*What is being asked*: For this exercise, transcribe every line of the material exactly and skip the pictures.

*Source data*:
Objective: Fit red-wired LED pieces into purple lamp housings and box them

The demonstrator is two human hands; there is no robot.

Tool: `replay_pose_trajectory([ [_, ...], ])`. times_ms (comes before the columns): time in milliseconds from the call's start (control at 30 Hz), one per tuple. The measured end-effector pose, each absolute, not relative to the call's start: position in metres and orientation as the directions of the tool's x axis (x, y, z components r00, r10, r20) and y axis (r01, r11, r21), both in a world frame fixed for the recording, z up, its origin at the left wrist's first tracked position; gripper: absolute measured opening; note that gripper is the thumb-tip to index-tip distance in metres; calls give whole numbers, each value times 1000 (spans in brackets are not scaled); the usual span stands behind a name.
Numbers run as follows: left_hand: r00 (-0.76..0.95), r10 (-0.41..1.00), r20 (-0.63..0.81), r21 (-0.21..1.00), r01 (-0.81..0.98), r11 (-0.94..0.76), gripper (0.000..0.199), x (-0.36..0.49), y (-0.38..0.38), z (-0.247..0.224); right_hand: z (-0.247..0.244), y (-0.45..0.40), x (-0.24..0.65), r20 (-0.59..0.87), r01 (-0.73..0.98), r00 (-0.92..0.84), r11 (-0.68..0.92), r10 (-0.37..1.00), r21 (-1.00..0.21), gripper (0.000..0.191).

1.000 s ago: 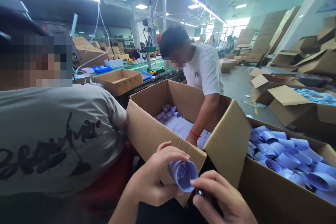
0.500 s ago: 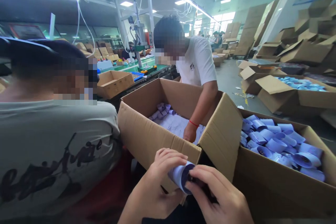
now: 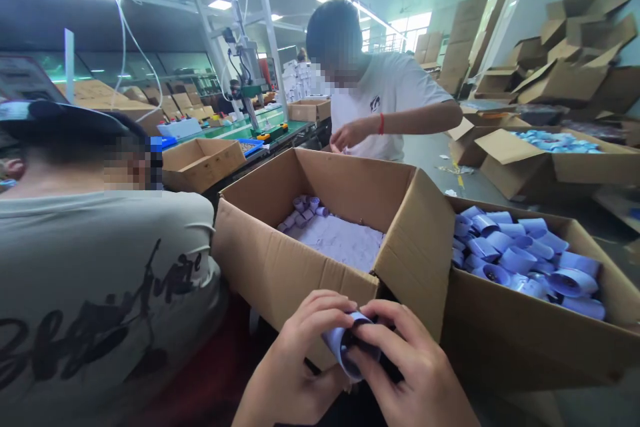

*Exercise result*:
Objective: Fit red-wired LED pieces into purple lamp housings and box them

The demonstrator is two human hands; there is no robot.

Tool: `replay_pose_trajectory([ [_, ...], ])`. times_ms (comes before the columns): time in milliseconds from the call's start (control at 30 Hz), one per tuple. The measured end-effector pose, each absolute, not relative to the call's start: position in metres and orientation as the directions of the tool's x axis (x, y, z components r00, r10, r20) and y axis (r01, r11, r21), both in a world frame fixed for the recording, z up, its origin at the left wrist's first tracked position; gripper: absolute measured opening; note that gripper is the thumb-tip to index-tip distance in metres; calls give whole numbers, each value times 1000 (spans in brackets are not scaled); the usual span stands behind a name.
Numbers run as follows: left_hand: r00 (-0.76..0.95), r10 (-0.41..1.00), r20 (-0.63..0.81), r21 (-0.21..1.00), r01 (-0.81..0.98), r11 (-0.94..0.76), gripper (0.000..0.199), x (-0.36..0.49), y (-0.38..0.38), z (-0.247..0.224); right_hand: z (-0.247..0.244), y (-0.45..0.40), x (-0.24..0.65), r20 (-0.59..0.87), r01 (-0.73..0.98), r00 (-0.92..0.84), r11 (-0.68..0.92), r10 (-0.37..1.00), r21 (-1.00..0.21), gripper (0.000..0.191).

1.000 s ago: 
0.500 s ago: 
now: 

That covers the exercise completely.